■ TASK DESCRIPTION
What is needed is an exact transcription of the line containing "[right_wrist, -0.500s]" and every line after it through the end of the entries below, with no pictures.

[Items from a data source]
------------------------

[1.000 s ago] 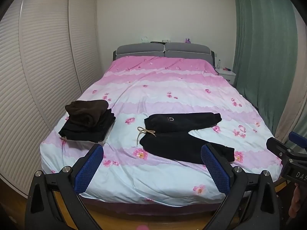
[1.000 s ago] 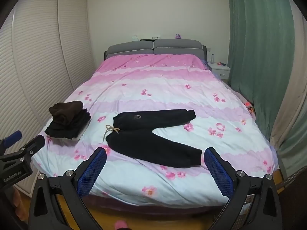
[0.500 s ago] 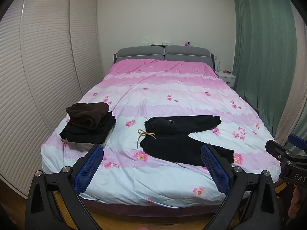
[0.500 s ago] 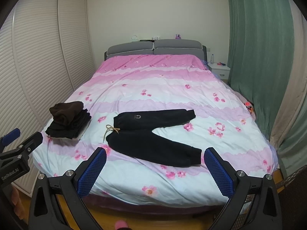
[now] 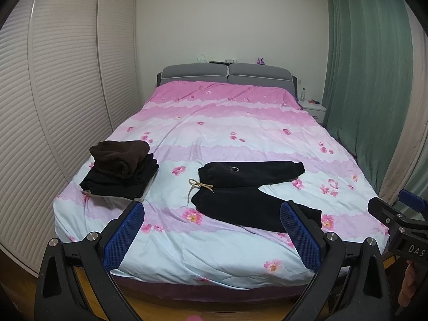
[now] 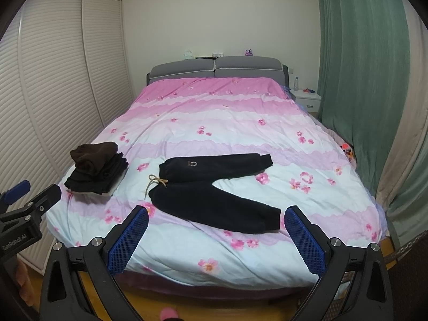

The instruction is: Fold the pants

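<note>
The black pants [image 5: 248, 190] lie unfolded on the near half of the bed [image 5: 227, 123], waistband and drawstring to the left, legs splayed rightward. A stack of folded dark clothes [image 5: 120, 171] sits well apart to their left. Both the left gripper [image 5: 211, 224] and right gripper [image 6: 215, 227] hover before the bed's near edge, jaws spread wide and holding nothing.

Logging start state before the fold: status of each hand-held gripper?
Left hand-held gripper: open, empty, short of the black pants.
Right hand-held gripper: open, empty.
</note>
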`<state>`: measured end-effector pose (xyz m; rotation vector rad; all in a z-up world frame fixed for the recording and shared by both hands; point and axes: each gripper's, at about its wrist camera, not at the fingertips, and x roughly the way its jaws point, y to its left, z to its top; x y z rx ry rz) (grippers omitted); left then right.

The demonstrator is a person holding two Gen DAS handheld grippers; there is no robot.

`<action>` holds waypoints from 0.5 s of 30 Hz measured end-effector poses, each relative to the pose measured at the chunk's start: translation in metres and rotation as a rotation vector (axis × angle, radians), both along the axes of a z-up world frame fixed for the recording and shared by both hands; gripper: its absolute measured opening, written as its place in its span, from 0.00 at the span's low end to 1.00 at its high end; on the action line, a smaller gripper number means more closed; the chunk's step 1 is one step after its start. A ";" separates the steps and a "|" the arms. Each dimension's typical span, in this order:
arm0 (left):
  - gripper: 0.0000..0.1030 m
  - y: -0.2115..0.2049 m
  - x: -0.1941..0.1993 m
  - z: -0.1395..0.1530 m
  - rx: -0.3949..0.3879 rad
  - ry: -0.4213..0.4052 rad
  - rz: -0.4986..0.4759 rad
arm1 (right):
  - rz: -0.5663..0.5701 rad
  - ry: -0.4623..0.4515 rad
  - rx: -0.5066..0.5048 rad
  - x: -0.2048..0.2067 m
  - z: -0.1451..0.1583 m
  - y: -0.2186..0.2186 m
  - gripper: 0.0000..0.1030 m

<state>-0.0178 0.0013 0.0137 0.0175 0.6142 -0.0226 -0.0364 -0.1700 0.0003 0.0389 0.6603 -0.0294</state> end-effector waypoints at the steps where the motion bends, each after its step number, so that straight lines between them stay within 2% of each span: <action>1: 1.00 -0.001 0.000 0.000 0.002 -0.001 0.000 | 0.001 0.000 0.000 0.000 0.000 0.000 0.99; 15: 1.00 0.005 0.000 0.002 -0.008 -0.001 -0.007 | 0.001 -0.002 0.000 -0.002 0.002 0.001 0.99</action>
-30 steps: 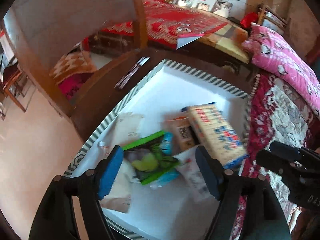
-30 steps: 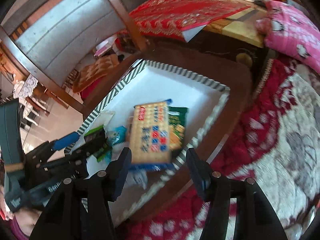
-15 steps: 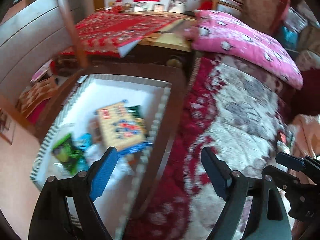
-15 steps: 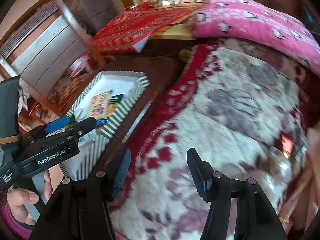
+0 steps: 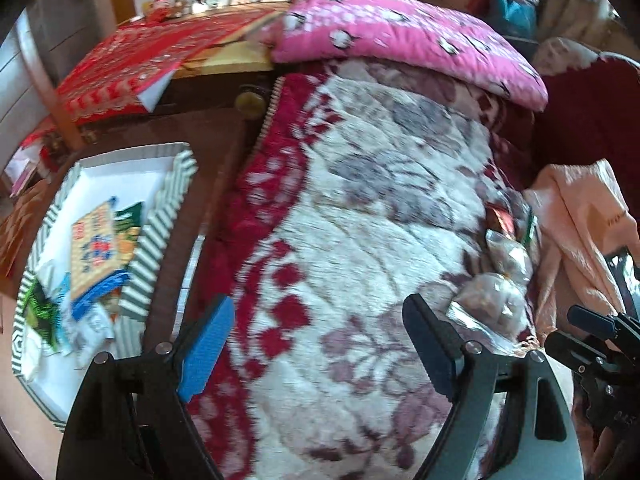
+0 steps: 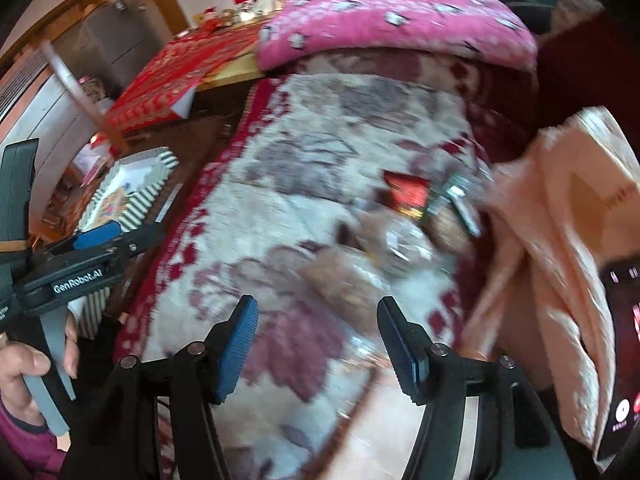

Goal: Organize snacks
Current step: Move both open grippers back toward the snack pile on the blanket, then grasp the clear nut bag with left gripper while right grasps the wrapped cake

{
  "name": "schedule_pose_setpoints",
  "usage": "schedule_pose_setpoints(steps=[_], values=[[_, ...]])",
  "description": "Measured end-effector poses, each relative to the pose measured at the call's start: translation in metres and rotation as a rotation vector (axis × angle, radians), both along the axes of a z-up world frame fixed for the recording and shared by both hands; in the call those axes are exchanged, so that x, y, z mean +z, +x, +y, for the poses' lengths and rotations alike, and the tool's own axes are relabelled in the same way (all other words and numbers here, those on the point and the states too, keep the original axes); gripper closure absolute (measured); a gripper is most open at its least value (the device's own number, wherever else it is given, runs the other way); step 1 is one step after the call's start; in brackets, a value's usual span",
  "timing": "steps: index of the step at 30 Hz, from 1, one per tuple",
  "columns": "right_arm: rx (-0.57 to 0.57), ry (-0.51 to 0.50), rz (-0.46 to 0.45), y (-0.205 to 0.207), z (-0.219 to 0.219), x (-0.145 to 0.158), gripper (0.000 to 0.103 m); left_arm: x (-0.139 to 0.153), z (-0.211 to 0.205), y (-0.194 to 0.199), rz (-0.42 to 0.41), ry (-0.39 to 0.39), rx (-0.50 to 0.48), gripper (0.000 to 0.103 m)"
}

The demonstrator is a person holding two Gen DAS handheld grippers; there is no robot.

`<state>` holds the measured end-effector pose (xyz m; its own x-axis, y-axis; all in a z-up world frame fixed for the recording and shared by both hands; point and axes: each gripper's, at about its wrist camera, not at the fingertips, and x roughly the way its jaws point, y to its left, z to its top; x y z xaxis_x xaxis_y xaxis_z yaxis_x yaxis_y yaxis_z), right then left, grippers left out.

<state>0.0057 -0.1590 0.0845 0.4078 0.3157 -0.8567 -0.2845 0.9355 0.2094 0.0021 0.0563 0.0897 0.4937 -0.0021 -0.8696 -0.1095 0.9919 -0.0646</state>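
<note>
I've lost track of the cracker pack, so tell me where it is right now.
In the left wrist view, the cracker pack lies at the far left inside the striped tray, overlapping a green snack bag, left of the patterned blanket.

Both wrist cameras are looking steeply down, close over the floral blanket (image 5: 360, 220); both are sharing the striped tray (image 6: 136, 196) left of the claws.
</note>
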Motion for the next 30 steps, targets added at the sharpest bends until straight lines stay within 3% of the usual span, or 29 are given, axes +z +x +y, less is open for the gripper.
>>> schedule_pose_setpoints(steps=[8,22,30], values=[[-0.084,0.014,0.047,0.004,-0.038,-0.020,0.034,-0.012,-0.037,0.013,0.045,-0.030,-0.100,0.018],[-0.117,-0.017,0.077,0.009,-0.050,-0.036,0.031,-0.036,-0.110,0.040,0.105,-0.062,-0.360,0.018],[-0.152,-0.034,0.105,0.011,-0.061,-0.042,0.030,-0.049,-0.136,0.053,0.139,-0.098,-0.448,0.017]])
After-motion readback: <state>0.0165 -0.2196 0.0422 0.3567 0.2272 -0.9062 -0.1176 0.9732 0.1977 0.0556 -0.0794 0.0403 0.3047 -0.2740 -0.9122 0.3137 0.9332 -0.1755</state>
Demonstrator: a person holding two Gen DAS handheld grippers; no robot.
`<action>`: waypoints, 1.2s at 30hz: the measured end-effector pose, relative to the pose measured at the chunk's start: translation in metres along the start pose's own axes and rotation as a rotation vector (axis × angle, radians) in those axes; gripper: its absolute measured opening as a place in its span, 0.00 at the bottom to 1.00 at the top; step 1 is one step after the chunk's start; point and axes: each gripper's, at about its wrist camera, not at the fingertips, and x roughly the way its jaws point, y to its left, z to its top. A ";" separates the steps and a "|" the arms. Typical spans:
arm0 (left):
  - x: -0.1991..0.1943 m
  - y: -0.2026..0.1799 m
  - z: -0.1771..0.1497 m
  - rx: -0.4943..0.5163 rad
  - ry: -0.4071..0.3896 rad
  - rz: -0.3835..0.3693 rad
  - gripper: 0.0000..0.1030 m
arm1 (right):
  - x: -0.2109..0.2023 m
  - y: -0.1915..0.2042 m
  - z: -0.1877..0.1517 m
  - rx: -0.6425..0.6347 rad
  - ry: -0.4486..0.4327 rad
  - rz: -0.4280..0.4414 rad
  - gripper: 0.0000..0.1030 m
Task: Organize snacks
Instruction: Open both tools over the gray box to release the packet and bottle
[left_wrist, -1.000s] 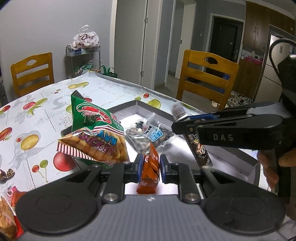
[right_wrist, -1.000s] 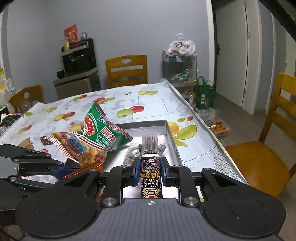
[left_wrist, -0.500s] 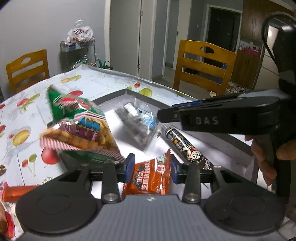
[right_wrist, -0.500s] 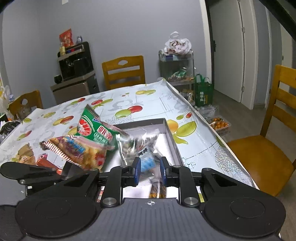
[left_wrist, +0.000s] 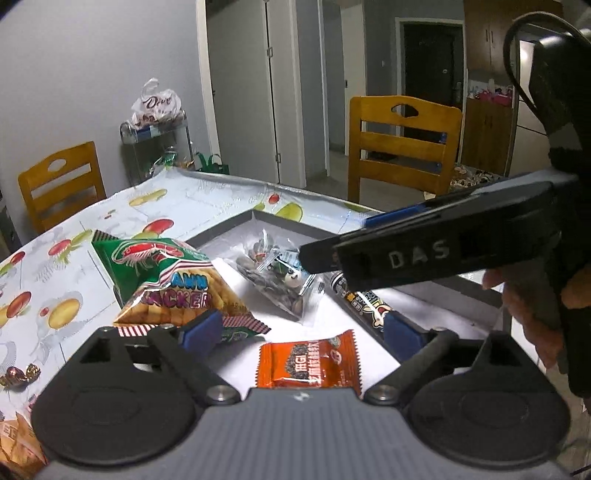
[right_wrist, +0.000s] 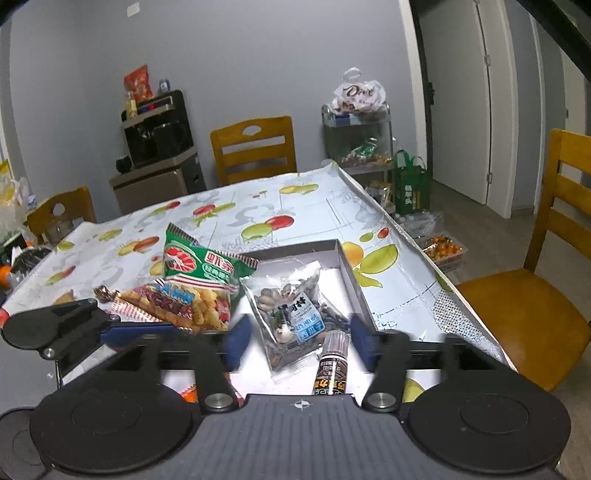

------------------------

■ ANSWER SPACE
[right_wrist, -0.500s] 
[left_wrist, +0.000s] 
[right_wrist, +0.000s] 

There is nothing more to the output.